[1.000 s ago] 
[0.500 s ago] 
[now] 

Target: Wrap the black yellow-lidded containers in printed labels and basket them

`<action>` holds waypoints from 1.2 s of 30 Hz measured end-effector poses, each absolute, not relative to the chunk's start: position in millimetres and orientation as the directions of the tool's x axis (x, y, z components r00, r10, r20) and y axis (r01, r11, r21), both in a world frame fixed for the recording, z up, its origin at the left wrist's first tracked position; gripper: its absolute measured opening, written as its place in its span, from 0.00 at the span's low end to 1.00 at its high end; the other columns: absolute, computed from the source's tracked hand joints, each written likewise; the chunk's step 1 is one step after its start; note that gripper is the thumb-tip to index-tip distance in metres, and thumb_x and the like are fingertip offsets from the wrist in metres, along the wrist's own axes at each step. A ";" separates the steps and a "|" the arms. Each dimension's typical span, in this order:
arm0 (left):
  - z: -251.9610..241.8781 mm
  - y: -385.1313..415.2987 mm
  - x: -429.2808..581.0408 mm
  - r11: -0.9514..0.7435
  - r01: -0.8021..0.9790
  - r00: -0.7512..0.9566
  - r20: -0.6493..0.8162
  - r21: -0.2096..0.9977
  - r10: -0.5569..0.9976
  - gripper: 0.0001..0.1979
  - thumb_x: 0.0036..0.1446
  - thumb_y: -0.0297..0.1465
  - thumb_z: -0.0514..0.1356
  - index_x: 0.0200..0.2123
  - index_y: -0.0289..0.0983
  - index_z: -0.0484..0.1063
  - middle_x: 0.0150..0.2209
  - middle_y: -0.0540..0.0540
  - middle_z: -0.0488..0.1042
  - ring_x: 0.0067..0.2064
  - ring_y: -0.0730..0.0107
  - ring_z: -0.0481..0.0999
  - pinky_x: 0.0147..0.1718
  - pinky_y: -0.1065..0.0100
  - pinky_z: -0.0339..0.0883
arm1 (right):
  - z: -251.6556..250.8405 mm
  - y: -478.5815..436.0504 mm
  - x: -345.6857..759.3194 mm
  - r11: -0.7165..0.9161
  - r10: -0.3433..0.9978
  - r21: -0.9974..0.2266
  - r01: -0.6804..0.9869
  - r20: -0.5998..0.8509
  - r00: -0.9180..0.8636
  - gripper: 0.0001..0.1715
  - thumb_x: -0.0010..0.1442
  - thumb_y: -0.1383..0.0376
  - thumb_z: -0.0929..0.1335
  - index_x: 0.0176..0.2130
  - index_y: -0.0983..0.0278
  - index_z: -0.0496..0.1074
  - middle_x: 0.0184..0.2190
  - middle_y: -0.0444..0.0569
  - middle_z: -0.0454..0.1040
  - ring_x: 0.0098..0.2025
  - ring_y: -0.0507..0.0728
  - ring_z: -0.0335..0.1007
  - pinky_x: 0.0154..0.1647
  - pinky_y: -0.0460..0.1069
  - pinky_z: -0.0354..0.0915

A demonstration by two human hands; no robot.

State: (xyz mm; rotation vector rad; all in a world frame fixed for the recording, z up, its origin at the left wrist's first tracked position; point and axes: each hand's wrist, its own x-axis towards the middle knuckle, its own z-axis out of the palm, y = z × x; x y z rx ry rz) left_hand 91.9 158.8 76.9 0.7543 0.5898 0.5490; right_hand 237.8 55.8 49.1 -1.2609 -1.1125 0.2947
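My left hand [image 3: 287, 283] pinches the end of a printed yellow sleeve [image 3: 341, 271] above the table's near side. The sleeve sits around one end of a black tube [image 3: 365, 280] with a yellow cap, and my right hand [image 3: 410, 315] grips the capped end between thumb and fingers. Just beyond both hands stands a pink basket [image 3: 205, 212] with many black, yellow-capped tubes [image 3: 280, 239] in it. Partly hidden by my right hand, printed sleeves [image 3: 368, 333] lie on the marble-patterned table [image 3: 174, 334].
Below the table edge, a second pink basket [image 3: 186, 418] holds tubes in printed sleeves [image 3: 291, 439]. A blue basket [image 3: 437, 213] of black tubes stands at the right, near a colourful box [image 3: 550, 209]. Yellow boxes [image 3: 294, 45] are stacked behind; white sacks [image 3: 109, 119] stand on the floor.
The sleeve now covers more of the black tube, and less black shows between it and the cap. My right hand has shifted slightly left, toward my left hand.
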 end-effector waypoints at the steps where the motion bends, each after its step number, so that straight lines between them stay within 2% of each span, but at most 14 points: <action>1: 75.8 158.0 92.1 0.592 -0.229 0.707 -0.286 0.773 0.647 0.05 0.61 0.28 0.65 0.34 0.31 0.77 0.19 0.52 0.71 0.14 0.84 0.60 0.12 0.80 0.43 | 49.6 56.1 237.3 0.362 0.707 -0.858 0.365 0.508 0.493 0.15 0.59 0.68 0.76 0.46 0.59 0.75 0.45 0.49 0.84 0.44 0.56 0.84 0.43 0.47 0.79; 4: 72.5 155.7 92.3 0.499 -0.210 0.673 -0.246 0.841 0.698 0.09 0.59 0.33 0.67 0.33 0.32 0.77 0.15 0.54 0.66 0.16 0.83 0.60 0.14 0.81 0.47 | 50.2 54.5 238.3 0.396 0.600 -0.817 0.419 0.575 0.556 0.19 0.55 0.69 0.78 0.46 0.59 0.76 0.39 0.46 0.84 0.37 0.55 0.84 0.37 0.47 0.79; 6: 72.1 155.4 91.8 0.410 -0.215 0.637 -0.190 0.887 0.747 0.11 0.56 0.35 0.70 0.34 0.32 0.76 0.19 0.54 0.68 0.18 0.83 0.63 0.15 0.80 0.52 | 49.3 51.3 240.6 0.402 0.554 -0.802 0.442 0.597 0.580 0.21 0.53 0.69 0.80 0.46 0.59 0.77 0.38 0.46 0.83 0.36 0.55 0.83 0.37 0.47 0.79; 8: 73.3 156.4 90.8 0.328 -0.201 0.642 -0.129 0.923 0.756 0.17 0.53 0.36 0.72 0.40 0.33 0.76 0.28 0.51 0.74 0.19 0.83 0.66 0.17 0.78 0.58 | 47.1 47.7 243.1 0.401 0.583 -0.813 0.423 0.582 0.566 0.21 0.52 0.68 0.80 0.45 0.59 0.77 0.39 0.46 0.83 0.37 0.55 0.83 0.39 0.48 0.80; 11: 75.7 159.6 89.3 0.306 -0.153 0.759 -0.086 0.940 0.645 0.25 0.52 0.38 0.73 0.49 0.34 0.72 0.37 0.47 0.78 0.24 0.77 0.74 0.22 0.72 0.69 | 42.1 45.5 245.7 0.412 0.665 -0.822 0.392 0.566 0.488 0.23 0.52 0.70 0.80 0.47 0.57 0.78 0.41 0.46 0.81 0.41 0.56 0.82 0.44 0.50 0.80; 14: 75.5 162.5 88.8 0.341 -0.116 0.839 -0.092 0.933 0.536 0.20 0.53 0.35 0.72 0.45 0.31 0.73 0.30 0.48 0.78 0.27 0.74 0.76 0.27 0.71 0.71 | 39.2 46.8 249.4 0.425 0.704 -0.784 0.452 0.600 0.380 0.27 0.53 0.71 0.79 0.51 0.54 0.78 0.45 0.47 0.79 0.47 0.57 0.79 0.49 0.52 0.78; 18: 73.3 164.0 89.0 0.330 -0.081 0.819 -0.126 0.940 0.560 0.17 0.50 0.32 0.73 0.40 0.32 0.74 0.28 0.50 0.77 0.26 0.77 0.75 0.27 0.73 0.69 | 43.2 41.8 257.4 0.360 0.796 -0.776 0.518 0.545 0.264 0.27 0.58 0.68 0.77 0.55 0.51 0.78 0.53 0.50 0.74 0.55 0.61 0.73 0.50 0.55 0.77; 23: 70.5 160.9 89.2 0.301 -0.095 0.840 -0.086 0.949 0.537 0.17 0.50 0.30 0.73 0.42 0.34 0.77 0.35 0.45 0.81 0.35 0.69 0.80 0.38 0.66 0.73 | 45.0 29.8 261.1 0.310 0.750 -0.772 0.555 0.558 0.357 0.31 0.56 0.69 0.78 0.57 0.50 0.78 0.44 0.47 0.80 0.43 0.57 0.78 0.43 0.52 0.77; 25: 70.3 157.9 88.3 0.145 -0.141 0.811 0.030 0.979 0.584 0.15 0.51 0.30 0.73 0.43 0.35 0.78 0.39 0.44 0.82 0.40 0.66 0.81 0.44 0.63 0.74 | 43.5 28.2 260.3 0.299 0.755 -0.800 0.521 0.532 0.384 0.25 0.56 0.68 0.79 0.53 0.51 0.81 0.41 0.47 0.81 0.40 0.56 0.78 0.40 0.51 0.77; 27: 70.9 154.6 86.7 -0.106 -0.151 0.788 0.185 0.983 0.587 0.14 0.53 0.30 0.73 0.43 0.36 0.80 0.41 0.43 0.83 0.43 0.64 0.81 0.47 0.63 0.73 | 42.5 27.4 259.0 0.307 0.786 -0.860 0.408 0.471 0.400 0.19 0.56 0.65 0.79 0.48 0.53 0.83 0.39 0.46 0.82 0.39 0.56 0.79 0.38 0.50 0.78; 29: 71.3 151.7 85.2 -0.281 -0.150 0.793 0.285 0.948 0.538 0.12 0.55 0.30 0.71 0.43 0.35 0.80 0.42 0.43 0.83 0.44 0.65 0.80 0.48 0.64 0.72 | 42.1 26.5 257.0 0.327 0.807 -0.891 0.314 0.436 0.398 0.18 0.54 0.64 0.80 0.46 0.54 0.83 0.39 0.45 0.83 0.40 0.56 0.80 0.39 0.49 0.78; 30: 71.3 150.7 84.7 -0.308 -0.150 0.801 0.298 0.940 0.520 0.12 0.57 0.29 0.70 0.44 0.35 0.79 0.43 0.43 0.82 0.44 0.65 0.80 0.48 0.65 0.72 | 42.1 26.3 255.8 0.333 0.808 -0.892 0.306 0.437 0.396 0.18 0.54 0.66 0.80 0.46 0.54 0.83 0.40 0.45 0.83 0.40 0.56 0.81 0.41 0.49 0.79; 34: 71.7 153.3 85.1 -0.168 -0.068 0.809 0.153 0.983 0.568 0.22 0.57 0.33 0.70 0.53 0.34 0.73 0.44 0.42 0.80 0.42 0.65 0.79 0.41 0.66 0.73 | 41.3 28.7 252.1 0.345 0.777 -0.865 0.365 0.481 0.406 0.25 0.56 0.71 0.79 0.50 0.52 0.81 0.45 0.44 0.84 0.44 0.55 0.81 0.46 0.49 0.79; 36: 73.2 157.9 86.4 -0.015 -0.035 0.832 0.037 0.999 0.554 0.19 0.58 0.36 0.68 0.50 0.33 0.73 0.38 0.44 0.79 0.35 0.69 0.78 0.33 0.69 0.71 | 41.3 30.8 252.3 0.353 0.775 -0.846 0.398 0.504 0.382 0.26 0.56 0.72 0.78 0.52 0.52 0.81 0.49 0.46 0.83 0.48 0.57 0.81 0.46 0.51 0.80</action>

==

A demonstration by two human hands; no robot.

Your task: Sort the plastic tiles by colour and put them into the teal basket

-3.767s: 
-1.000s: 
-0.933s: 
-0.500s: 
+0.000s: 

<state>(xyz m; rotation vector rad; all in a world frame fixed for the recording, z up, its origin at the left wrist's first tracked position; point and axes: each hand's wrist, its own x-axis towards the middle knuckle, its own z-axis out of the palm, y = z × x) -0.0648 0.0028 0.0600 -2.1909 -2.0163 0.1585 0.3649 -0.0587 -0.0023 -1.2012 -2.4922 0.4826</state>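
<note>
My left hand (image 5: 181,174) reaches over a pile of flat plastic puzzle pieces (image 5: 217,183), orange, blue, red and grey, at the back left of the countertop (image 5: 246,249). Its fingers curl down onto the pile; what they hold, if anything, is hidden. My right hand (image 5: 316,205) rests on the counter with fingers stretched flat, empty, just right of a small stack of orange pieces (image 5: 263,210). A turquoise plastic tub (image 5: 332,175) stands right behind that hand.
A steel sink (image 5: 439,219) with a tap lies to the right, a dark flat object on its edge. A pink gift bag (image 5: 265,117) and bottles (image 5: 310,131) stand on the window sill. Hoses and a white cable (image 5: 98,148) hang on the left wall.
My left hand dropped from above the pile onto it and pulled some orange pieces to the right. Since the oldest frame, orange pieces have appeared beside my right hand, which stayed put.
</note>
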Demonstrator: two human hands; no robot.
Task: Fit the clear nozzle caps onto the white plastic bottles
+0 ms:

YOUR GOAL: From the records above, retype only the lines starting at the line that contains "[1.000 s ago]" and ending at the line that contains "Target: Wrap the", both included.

RESULT OF THIS EXERCISE:
[1.000 s ago] 
[0.500 s ago] 
[now] 

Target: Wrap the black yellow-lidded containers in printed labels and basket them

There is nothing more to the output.